▶ [WORK ORDER] Output the records that follow, with every character intact.

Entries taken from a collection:
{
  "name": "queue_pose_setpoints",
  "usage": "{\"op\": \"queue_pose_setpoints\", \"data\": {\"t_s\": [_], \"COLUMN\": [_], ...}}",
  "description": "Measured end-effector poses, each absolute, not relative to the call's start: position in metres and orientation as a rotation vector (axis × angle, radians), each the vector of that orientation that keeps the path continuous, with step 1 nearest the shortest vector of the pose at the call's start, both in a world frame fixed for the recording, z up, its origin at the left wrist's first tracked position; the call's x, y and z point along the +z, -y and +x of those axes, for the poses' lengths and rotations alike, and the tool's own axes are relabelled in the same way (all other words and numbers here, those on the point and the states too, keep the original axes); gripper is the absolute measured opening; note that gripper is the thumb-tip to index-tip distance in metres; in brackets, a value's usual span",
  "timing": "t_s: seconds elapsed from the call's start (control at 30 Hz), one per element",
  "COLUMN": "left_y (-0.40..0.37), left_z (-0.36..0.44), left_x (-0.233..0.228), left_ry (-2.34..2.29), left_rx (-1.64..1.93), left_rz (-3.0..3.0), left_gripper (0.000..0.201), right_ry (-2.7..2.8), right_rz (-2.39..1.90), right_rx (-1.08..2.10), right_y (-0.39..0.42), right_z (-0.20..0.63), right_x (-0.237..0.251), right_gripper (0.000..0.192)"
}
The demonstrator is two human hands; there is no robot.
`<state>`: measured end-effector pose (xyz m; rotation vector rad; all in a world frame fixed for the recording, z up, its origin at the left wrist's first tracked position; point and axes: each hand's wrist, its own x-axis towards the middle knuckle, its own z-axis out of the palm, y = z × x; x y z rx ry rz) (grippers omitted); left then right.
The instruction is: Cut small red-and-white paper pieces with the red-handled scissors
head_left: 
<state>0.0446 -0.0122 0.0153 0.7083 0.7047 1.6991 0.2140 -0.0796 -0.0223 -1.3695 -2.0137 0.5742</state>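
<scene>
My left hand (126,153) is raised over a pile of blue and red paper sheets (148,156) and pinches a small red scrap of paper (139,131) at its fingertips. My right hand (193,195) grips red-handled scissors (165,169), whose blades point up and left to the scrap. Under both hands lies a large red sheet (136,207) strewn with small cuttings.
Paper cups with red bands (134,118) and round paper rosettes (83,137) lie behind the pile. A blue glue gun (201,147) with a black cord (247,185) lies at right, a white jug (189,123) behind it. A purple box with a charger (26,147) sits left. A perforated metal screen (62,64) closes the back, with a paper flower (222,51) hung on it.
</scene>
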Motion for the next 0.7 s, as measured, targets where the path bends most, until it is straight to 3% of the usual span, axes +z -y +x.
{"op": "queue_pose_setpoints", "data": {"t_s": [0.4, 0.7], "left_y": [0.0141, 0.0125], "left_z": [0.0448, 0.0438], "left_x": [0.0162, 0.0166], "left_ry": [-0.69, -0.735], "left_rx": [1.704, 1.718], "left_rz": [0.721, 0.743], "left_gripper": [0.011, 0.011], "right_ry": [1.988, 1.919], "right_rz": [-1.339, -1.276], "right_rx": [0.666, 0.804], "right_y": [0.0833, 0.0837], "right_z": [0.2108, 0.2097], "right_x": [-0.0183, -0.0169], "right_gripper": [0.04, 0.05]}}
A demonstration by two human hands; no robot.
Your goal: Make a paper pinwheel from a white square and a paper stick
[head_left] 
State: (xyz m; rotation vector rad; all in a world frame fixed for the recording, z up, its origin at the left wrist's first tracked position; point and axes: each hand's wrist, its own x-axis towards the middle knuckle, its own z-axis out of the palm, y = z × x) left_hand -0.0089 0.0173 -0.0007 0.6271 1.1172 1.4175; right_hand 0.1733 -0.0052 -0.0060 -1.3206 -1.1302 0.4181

▶ [RESULT OF THE TASK]
{
  "name": "queue_pose_setpoints",
  "usage": "{\"op\": \"queue_pose_setpoints\", \"data\": {\"t_s\": [_], \"COLUMN\": [_], ...}}",
  "description": "Measured end-effector poses, each absolute, not relative to the call's start: position in metres and orientation as a rotation vector (axis × angle, radians), each the vector of that orientation that keeps the path continuous, with step 1 nearest the shortest vector of the pose at the call's start, both in a world frame fixed for the recording, z up, its origin at the left wrist's first tracked position; the call's x, y and z point along the +z, -y and +x of those axes, for the poses' lengths and rotations alike, and the tool's own axes are relabelled in the same way (all other words and numbers here, those on the point and the states too, keep the original axes); gripper is the absolute measured opening; note that gripper is the thumb-tip to index-tip distance in metres; in brackets, a value's usual span",
  "timing": "t_s: seconds elapsed from the call's start (control at 30 Hz), one per element",
  "COLUMN": "left_y (-0.40..0.37), left_z (-0.36..0.44), left_x (-0.233..0.228), left_ry (-2.34..2.29), left_rx (-1.64..1.93), left_rz (-3.0..3.0), left_gripper (0.000..0.201), right_ry (-2.7..2.8), right_rz (-2.39..1.90), right_rx (-1.08..2.10), right_y (-0.39..0.42), right_z (-0.20..0.63), right_x (-0.237..0.251), right_gripper (0.000..0.192)"
}
The demonstrator is two human hands; there is no robot.
`<state>`: measured end-effector pose (xyz m; rotation vector rad; all in a world frame fixed for the recording, z up, its origin at the left wrist's first tracked position; point and axes: each hand's wrist, its own x-axis towards the middle knuckle, its own z-axis out of the palm, y = z × x; x y z rx ry rz) (grippers omitted); left then right.
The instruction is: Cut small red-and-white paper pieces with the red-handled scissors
head_left: 
<state>0.0446 -0.0122 0.0153 0.7083 0.7047 1.6991 0.2140 -0.0796 -0.0223 -1.3695 -2.0137 0.5742</state>
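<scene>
My left hand (126,153) is raised over a pile of blue and red paper sheets (148,156) and pinches a small red scrap of paper (139,131) at its fingertips. My right hand (193,195) grips red-handled scissors (165,169), whose blades point up and left to the scrap. Under both hands lies a large red sheet (136,207) strewn with small cuttings.
Paper cups with red bands (134,118) and round paper rosettes (83,137) lie behind the pile. A blue glue gun (201,147) with a black cord (247,185) lies at right, a white jug (189,123) behind it. A purple box with a charger (26,147) sits left. A perforated metal screen (62,64) closes the back, with a paper flower (222,51) hung on it.
</scene>
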Motion for the next 0.7 s, as measured, targets where the path bends most, until it is straight to 3% of the usual span, axes +z -y +x.
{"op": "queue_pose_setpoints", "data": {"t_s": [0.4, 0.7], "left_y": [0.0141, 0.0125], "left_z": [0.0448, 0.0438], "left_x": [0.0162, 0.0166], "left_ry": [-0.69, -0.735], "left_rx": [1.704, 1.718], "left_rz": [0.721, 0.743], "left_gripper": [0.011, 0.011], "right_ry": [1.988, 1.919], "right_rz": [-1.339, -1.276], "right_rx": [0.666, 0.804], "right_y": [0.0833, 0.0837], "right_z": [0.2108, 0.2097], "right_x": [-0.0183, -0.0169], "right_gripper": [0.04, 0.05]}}
A demonstration by two human hands; no robot.
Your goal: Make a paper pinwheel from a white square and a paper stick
[head_left] 
State: (xyz m; rotation vector rad; all in a world frame fixed for the recording, z up, its origin at the left wrist's first tracked position; point and axes: each hand's wrist, its own x-axis towards the middle knuckle, its own z-axis out of the palm, y = z × x) left_hand -0.0089 0.0173 -0.0007 0.6271 1.1172 1.4175; right_hand 0.1733 -0.0052 -0.0060 -1.3206 -1.1302 0.4181

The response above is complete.